11. The device of claim 9, wherein the anomaly detection module is further configured to perform:

calculating a first degree of abnormality corresponding to a first time interval based on the historical usage amount corresponding to a first period of abnormality, the historical degree of change, and the current usage amount;

calculating a second degree of abnormality corresponding to the first time interval based on the historical usage amount corresponding to a second period of abnormality, the historical degree of change, and the current usage amount; and

the abnormality index is calculated based on the first abnormality degree and the second abnormality degree, wherein the first abnormality period and the second abnormality period are included in the one or more abnormality periods.
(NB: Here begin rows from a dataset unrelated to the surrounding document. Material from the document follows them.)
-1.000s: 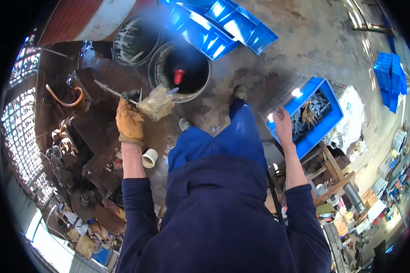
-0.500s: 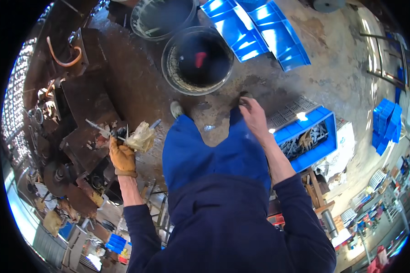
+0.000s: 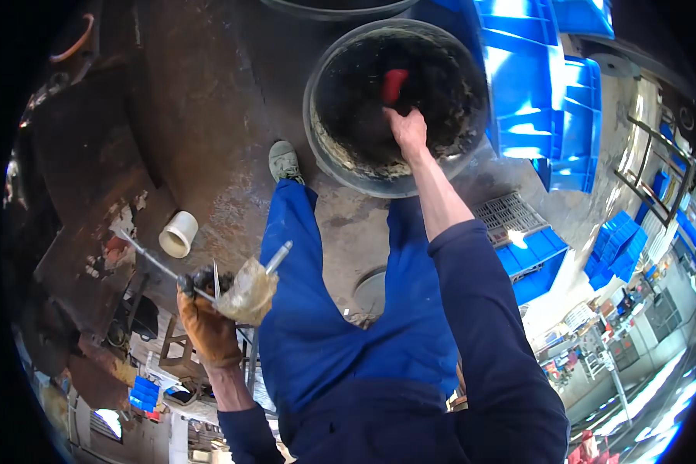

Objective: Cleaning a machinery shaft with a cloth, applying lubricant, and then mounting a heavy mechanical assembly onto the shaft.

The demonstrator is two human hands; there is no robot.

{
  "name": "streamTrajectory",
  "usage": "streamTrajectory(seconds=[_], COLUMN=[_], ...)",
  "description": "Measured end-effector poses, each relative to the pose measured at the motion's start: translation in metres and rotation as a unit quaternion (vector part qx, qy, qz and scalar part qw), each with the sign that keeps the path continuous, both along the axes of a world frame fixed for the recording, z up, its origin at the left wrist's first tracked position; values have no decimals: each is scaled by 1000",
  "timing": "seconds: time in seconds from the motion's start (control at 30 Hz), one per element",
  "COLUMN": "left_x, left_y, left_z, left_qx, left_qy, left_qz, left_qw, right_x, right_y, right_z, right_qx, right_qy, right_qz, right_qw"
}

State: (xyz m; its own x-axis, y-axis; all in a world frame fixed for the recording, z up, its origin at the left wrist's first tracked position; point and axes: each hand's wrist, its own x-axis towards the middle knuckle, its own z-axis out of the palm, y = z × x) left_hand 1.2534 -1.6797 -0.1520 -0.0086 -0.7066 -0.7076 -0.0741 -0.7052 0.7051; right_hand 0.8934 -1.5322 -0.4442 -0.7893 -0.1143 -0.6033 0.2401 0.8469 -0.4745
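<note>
My left hand (image 3: 209,329), in an orange-tan work glove, is closed around a thin grey metal rod (image 3: 151,259). Held with it is a crumpled yellowish wad (image 3: 247,294), cloth or film, I cannot tell which. From this wad sticks a grey round-ended piece (image 3: 279,257). My bare right hand (image 3: 410,133) reaches over the near rim into a large dark tub (image 3: 334,158), thumb and fingers apart, some fingertips lost in the dark. Just beyond its fingers is a red object (image 3: 394,87) of unclear kind; whether they touch is hard to see.
Blue plastic crates (image 3: 522,85) stand right of the tub, and another tub (image 3: 340,11) lies beyond it. A white pot (image 3: 179,233) sits left of my foot. Rusty dark metal plates (image 3: 85,147) fill the left. A blue bin (image 3: 535,267) stands near my right arm.
My right hand has gone from beside my right leg forward into the tub. The view has shifted, with the tub now nearer. My left hand still grips the rod and wad.
</note>
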Motion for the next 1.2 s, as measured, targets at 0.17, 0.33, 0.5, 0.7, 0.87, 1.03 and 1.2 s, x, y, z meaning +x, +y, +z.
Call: streamTrajectory(seconds=[0.17,0.33,0.5,0.7,0.87,1.03,1.2], left_x=[29,26,31,3,-4,15,2], left_y=[1,-6,-9,3,14,37,41], left_z=[-32,-54,-51,-36,-23,5,61], left_qx=[-17,15,-19,26,54,-2,34], left_qy=[3,-17,-51,-74,110,100,57], left_qz=[12,57,7,47,73,79,97], left_qw=[1000,998,998,996,990,992,993], right_x=[-34,-54,-32,-58,-56,-11,5], right_y=[9,49,7,-3,14,-11,-39], right_z=[-122,-224,-198,-108,-59,56,169], right_qx=[97,22,-63,-136,-270,-269,-317], right_qy=[103,279,24,-297,-465,-464,-471], right_qz=[179,159,28,-223,-345,-352,-281], right_qw=[973,947,997,918,770,767,773])
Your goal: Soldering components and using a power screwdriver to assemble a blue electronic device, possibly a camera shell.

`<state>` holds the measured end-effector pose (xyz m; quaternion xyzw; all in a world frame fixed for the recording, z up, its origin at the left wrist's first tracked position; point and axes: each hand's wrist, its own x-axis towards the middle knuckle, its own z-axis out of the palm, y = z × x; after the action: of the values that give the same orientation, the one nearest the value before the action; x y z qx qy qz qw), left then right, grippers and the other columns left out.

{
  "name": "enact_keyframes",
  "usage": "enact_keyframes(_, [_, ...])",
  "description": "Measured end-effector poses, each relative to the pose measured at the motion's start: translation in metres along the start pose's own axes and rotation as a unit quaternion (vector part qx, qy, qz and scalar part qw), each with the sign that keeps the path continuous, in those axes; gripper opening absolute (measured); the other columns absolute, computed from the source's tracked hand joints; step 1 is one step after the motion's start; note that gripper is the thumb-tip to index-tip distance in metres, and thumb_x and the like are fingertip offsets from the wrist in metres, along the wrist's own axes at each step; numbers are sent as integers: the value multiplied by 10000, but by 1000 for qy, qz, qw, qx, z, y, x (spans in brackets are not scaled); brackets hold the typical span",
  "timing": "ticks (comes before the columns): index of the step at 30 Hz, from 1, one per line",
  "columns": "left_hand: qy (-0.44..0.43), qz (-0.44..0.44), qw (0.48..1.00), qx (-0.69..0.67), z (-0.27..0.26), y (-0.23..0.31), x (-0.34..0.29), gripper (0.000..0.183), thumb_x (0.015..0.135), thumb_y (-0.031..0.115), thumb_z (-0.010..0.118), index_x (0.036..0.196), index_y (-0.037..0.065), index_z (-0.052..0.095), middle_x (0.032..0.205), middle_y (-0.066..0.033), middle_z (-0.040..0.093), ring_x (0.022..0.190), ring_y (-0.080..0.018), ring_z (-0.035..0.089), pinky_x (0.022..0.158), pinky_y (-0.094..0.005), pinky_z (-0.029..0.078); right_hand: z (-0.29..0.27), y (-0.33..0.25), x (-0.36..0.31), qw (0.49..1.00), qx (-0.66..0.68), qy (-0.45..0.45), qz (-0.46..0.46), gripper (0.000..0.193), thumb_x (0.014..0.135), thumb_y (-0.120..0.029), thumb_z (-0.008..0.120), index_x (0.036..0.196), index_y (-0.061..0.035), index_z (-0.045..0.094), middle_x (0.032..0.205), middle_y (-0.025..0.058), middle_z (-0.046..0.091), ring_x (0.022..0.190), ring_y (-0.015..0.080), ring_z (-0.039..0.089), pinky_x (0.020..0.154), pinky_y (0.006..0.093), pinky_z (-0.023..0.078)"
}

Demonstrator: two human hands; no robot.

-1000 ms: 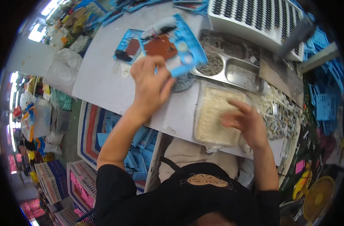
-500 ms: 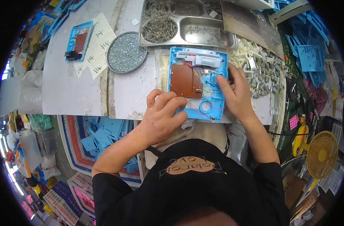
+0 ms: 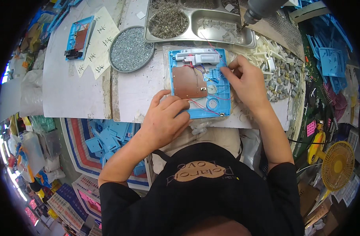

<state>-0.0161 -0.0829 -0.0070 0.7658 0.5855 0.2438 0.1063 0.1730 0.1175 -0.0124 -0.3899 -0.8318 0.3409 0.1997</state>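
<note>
Blue casing (image 3: 220, 87) points lengthwise at the steel tray (image 3: 191, 28); left hand (image 3: 164, 121), right hand (image 3: 247, 83) on it, fingers' clamping unclear.

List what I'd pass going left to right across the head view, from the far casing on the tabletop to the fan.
Blue casing with a black part → round dish of small metal pieces → blue casing at the hands → right hand → pile of grey parts → yellow fan.
</note>
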Motion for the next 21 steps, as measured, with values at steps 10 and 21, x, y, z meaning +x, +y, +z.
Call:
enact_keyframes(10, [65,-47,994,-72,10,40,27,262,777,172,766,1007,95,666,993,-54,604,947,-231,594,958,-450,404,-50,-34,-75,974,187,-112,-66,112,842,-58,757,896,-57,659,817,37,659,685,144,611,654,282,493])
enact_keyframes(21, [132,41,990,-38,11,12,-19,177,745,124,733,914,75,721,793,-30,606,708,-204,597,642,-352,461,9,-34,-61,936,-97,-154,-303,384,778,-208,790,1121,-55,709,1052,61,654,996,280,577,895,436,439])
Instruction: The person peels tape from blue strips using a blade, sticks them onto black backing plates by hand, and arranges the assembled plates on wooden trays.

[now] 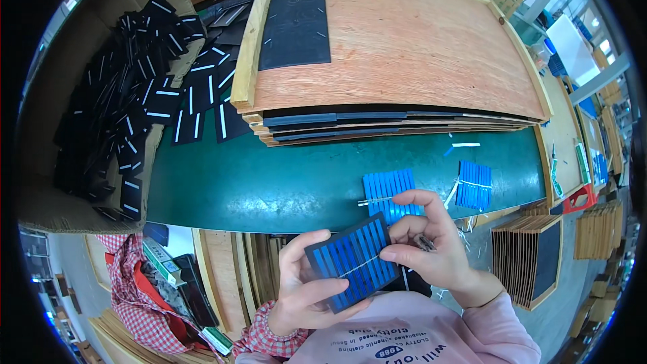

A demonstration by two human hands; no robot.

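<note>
My left hand (296, 293) holds a small solar panel (364, 249), a black board faced with blue cell strips, tilted low over the table's front edge. A thin pale line crosses the strips. The thumb lies on its face, the other fingers along its edges. My right hand (441, 259) touches the panel's right side with its thumb. Its index finger stretches toward a set of blue cell strips (387, 182) on the table; the other fingers curl round a small dark object (424, 243) too hidden to name. Another set of blue strips (474, 185) lies to the right.
A cardboard box (40, 162) of small black boards stands left, more spilling beside it. Stacked wooden trays (431, 47) sit at the back of the green table (269, 182), one black board (294, 20) on top. Pale scraps and green-handled tools (556, 172) lie right.
</note>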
12. The device of claim 9, wherein the anomaly detection module is further configured to perform:

calculating a first degree of abnormality corresponding to a first operating feature based on the historical usage amount, the historical degree of change, and the current usage amount corresponding to a first period of abnormality;

calculating a second degree of abnormality corresponding to a second operating feature based on the historical usage amount, the historical variation degree, and the current usage amount corresponding to the first abnormality period; and

the abnormality index is calculated based on the first abnormality degree and the second abnormality degree.

13. The device of claim 9, wherein the anomaly detection module is further configured to perform:

representing the current usage amount and the historical usage amount by one of an average number and a median; and

the historical variation degree is represented by one of standard deviation and variation number.

14. The device of claim 9, wherein the historical usage and the current usage correspond to one or more operational characteristics, and the one or more operational characteristics are associated with at least one of: the number of times the operating system is logged in, the number of internet protocol addresses accessed by the operating system, and the number of communications ports used by the operating system.